YOUR ASSIGNMENT
Would you please output, word for word, the span of the listing below that opens on the line containing "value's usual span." and closes on the line containing "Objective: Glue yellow"? Include both ends and nothing more.

PROVIDED MATERIAL
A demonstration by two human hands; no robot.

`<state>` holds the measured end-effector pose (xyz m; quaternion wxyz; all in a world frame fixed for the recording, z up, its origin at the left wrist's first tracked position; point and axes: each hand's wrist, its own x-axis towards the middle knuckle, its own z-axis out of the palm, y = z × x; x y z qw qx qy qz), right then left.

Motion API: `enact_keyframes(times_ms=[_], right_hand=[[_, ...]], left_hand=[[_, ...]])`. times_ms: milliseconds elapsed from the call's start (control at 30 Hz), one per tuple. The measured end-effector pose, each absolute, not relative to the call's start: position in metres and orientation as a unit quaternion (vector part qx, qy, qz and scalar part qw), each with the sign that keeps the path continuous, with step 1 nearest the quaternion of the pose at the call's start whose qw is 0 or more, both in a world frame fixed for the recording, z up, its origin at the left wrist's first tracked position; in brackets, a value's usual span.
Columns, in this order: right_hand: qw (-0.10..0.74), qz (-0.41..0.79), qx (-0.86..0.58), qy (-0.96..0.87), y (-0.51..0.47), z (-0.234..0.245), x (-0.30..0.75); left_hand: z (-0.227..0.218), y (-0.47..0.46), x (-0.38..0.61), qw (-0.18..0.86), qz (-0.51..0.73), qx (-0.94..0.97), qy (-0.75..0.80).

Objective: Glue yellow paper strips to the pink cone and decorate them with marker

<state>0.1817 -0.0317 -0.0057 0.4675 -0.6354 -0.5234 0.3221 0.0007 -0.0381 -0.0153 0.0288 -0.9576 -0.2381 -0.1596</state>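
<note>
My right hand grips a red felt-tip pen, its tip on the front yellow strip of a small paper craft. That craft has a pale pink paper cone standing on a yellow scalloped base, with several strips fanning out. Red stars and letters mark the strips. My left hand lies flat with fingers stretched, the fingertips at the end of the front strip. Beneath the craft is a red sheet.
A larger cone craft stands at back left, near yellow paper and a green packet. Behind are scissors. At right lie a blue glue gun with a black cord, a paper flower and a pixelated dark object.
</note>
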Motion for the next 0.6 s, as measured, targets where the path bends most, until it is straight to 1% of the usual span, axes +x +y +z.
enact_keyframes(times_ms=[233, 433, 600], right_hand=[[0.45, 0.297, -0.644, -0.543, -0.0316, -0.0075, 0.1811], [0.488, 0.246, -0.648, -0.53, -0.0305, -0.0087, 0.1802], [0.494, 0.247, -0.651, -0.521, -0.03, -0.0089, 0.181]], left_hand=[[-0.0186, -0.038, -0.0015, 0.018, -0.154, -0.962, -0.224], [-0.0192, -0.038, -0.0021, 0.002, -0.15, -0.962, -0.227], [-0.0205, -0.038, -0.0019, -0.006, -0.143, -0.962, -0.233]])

EXERCISE RESPONSE
Motion API: `enact_keyframes(times_ms=[_], right_hand=[[_, ...]], left_hand=[[_, ...]])`. times_ms: milliseconds elapsed from the call's start (control at 30 Hz), one per tuple. The measured end-effector pose, each absolute, not relative to the call's start: position in metres and orientation as a unit quaternion (vector part qx, qy, qz and scalar part qw), each with the sign that keeps the path continuous, with step 1 nearest the quaternion of the pose at the call's start whose qw is 0 or more, both in a world frame fixed for the recording, z up, its origin at the left wrist's first tracked position; in brackets, a value's usual span.
Columns, in this order: right_hand: qw (-0.10..0.74), qz (-0.41..0.79), qx (-0.86..0.58), qy (-0.96..0.87), y (-0.51..0.47), z (-0.234..0.245), x (-0.30..0.75); left_hand: z (-0.227..0.218), y (-0.47..0.46), x (-0.38..0.61), qw (-0.18..0.86), qz (-0.51..0.73), qx (-0.94..0.97), qy (-0.75..0.80).

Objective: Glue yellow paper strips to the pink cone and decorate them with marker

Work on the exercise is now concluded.